[<prev] [next>] [<thread-prev] [day] [month] [year] [list]
Message-ID: <aPZj1nDVEYmYytY9@agluck-desk3>
Date: Mon, 20 Oct 2025 09:31:18 -0700
From: "Luck, Tony" <tony.luck@...el.com>
To: Dave Martin <Dave.Martin@....com>
CC: Reinette Chatre <reinette.chatre@...el.com>,
<linux-kernel@...r.kernel.org>, James Morse <james.morse@....com>, "Thomas
Gleixner" <tglx@...utronix.de>, Ingo Molnar <mingo@...hat.com>, "Borislav
Petkov" <bp@...en8.de>, Dave Hansen <dave.hansen@...ux.intel.com>, "H. Peter
Anvin" <hpa@...or.com>, Jonathan Corbet <corbet@....net>, <x86@...nel.org>,
<linux-doc@...r.kernel.org>
Subject: Re: [PATCH] fs/resctrl,x86/resctrl: Factor mba rounding to be
per-arch
On Mon, Oct 20, 2025 at 04:50:38PM +0100, Dave Martin wrote:
> Hi Reinette,
>
> On Fri, Oct 17, 2025 at 08:59:45AM -0700, Reinette Chatre wrote:
> > Hi Dave,
> >
> > On 10/17/25 7:17 AM, Dave Martin wrote:
> > > Hi Reinette,
> > >
> > > On Thu, Oct 16, 2025 at 09:31:45AM -0700, Reinette Chatre wrote:
> > >> Hi Dave,
> > >>
> > >> On 10/15/25 8:47 AM, Dave Martin wrote:
>
> [...]
>
> > >>> To avoid printing entries in the wrong order, do we want to track some
> > >>> parent/child relationship between schemata.
> > >>>
> > >>> In the above example,
> > >>>
> > >>> * MB is the parent of MB_HW;
> > >>>
> > >>> * MB_HW is the parent of MB_MIN and MB_MAX.
> > >>>
> > >>> (for MPAM, at least).
> > >>
> > >> Could you please elaborate this relationship? I envisioned the MB_HW to be
> > >> something similar to Intel RDT's "optimal" bandwidth setting ... something
> > >> that is expected to be somewhere between the "min" and the "max".
> > >>
> > >> But, now I think I'm a bit lost in MPAM since it is not clear to me what
> > >> MB_HW represents ... would this be the "memory bandwidth portion
> > >> partitioning"? Although, that uses a completely different format from
> > >> "min" and "max".
> > >
> > > I confess that I'm thinking with an MPAM mindset here.
> > >
> > > Some pseudocode might help to illustrate how these might interact:
> > >
> > > set_MB(partid, val) {
> > > set_MB_HW(partid, percent_to_hw_val(val));
>
> [...]
>
> > > get_MB_MAX(partid) { return mpam->MBW_MAX[partid]; }
> > >
> > >
> > > The parent/child relationship I suggested is basically the call-graph
> > > of this pseudocode. These could all be exposed as resctrl schemata,
> > > but the children provide finer / more broken-down control than the
> > > parents. Reading a parent provides a merged or approximated view of
> > > the configuration of the child schemata.
> > >
> > > In particular,
> > >
> > > set_child(partid, get_child(partid));
> > > get_parent(partid);
> > >
> > > yields the same result as
> > >
> > > get_parent(partid);
> > >
> > > but will not be true in general, if the roles of parent and child are
> > > reversed.
> > >
> > > I think still this holds true if implementing an "MB_HW" schema for
> > > newer revisions of RDT. The pseudocode would be different, but there
> > > will still be a tree-like call graph (?)
> >
> > Thank you very much for the example. I missed in earlier examples that
> > MB_HW was being controlled via MB_MAX and MB_MIN.

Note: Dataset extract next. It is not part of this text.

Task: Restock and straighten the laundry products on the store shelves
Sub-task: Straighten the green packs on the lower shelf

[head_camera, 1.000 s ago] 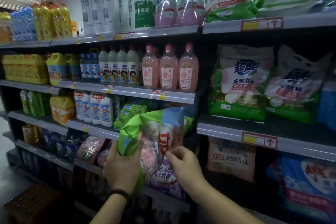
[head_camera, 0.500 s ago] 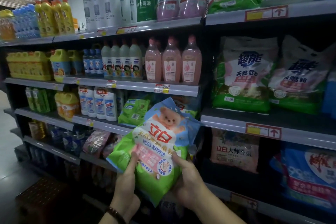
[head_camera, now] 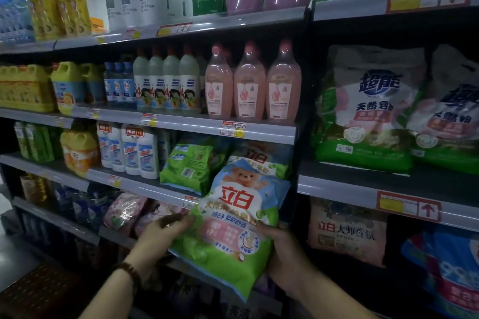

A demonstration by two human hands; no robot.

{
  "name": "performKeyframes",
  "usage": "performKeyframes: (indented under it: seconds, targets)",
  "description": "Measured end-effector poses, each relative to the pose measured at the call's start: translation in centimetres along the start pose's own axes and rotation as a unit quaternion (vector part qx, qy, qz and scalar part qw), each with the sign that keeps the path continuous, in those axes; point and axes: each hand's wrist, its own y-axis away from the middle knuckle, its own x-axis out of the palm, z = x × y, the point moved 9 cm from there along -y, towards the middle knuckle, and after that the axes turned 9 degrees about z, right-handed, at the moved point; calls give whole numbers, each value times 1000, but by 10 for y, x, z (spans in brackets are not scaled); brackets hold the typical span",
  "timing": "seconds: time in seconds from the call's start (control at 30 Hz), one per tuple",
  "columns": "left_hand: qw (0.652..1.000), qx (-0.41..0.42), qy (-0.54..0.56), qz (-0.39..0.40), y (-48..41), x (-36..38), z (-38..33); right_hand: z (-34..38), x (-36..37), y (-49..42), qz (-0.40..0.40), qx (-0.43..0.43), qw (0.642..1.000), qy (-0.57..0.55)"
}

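I hold a green, blue and white detergent bag with a teddy bear [head_camera: 234, 217] upright in front of the third shelf [head_camera: 145, 185]. My left hand [head_camera: 162, 237] grips its lower left edge and my right hand [head_camera: 283, 254] grips its lower right side. The bag's top leans toward a matching bag [head_camera: 261, 156] standing on that shelf behind it. A green bag [head_camera: 188, 163] lies just to the left.
White bottles [head_camera: 129, 150] and a yellow jug [head_camera: 79, 151] stand left on the same shelf. Pink bottles [head_camera: 252, 85] line the shelf above. Large green and white bags [head_camera: 368, 109] fill the right bay. Pink pouches [head_camera: 124, 211] sit on the shelf below.
The bag was turned face-forward and raised from the lower shelf toward the third shelf. Both hands slid down to its lower corners. The view moved closer to the shelves.
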Motion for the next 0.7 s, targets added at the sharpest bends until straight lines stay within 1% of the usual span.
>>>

> > I do not expect such a dependence or tree-like call graph for RDT where
> > the closest equivalent (termed "optimal") is programmed independently from
> > min and max.
>
> I hadn't realised that this RDT feature as three control thresholds.
>
> I'll comment in more detail on your sample info/ hierarchy, below.
>
> > >
> > > Going back to MPAM:
>
> [...]
>
> > > So, it may make more sense to expose [MBWPBM] as a separate, bitmap schema.
> > >
> > > (The same goes for "Proportional stride" partitioning. It's another,
> > > different, control for memory bandwidth. As of today, I don't think
> > > that we have a reference platform for experimenting with either of
> > > these.)
> >
> > Thank you.
> >
> > >
> > >
> > >>> When schemata is read, parents should always be printed before their
> > >>> child schemata. But really, we just need to make sure that the
> > >>> rdt_schema_all list is correctly ordered.
> > >>>
> > >>>
> > >>> Do you think that this relationship needs to be reported to userspace?
>
> [...]
>
> > >> We do have the info directory available to express relationships and a
> > >> hierarchy is already starting to taking shape there.
> > >
> > > I'm wondering whether using a common prefix will be future-proof? It
> > > may not always be clear which part of a name counts as the common
> > > prefix.
> >
> > Apologies for my cryptic response. I was actually musing that we already
> > discussed using the info directory to express relationships between
> > controls and resources and it does not seem a big leap to expand
> > this to express relationships between controls. Consider something
> > like below for MPAM:
> >
> > info
> > └── MB
> > └── resource_schemata
> > └── MB
> > └── MB_HW
> > ├── MB_MAX
> > └── MB_MIN
> >
> >
> > On RDT it may then look different:
> >
> > info
> > └── MB
> > └── resource_schemata
> > └── MB
> > ├── MB_HW
> > ├── MB_MAX
> > └── MB_MIN
> >
> > Having the resource name as common prefix does seem consistent and makes
> > clear to user space which controls apply to a resource.
>
> Ack.
>
> The above hierarchies make sense, but I wonder whether we should be
> forcing software to understand the MIN and MAX limits?
>
> I can still see a benefit in having MB_HW be a generic, software-
> defined control, even on RDT. Then, this can always be available,
> with similar behaviour, on all resctrl instances that support memory
> bandwidth controls. The precise set of child controls will vary per
> arch (and on MPAM at least, between different hardware
> implementations) -- so these look like they will work less well as a
> generic interface.
>
>
> Considering RDT: to avoid random regulation behaviour, RDT says that
> you need MIN <= OPT <= MAX, so a generic "MB_HW" control that does not
> require software to understand the individual MIN, OPT and MAX
> thresholds would still need to program all of these under the hood so
> as to avoid an invalid combination being set in the hardware.
>
> If I have understood the definition of the MARC table correctly, then
> there is a separate flag to report the presence of each of MIN, MAX and
> OPT, so software _might_ be expected to use a random subset of them(?)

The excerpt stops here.